Problem to solve - Whenever a line below holds the word "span", copy that line.

------ Exercise data

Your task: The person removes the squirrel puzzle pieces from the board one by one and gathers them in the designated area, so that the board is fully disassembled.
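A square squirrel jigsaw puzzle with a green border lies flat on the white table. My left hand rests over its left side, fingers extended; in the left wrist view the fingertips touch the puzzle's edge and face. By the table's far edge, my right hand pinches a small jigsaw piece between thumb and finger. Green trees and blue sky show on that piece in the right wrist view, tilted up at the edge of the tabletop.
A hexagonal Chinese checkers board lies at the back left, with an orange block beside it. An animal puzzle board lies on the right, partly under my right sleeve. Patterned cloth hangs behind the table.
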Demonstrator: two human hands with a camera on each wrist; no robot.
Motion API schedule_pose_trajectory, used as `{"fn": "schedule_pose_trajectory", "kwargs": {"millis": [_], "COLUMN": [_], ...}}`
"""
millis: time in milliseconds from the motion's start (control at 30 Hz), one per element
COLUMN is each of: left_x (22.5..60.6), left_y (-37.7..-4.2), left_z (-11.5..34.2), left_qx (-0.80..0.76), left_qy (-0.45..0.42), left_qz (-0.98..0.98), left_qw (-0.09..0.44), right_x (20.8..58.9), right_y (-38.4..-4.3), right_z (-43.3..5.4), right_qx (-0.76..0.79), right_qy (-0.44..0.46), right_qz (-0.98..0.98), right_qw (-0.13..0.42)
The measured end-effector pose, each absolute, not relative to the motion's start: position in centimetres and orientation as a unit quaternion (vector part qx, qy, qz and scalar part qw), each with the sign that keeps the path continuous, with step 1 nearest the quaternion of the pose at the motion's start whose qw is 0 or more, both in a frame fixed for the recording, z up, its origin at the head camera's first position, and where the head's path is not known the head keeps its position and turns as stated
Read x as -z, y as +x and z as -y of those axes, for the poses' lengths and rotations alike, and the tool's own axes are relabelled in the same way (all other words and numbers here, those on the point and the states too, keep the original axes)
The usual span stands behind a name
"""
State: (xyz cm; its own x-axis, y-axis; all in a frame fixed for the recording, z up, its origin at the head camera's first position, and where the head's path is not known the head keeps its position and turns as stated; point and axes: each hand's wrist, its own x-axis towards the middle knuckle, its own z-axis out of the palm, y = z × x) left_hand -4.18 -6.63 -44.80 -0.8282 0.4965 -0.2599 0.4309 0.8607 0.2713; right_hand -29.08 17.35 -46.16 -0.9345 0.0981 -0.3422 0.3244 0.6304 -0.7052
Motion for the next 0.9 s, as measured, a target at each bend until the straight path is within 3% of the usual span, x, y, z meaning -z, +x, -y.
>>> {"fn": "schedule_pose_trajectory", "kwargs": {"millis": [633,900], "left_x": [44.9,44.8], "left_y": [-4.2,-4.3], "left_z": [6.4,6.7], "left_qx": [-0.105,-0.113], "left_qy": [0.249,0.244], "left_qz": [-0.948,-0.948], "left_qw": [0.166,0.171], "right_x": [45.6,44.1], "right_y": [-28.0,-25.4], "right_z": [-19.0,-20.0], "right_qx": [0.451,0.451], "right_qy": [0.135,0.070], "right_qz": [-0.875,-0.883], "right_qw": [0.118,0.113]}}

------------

Solved exercise -
The usual span stands behind a name
Motion for the next 0.9 s, as measured, a target at each bend until the straight path is within 3% of the usual span, x, y, z meaning -z, +x, -y.

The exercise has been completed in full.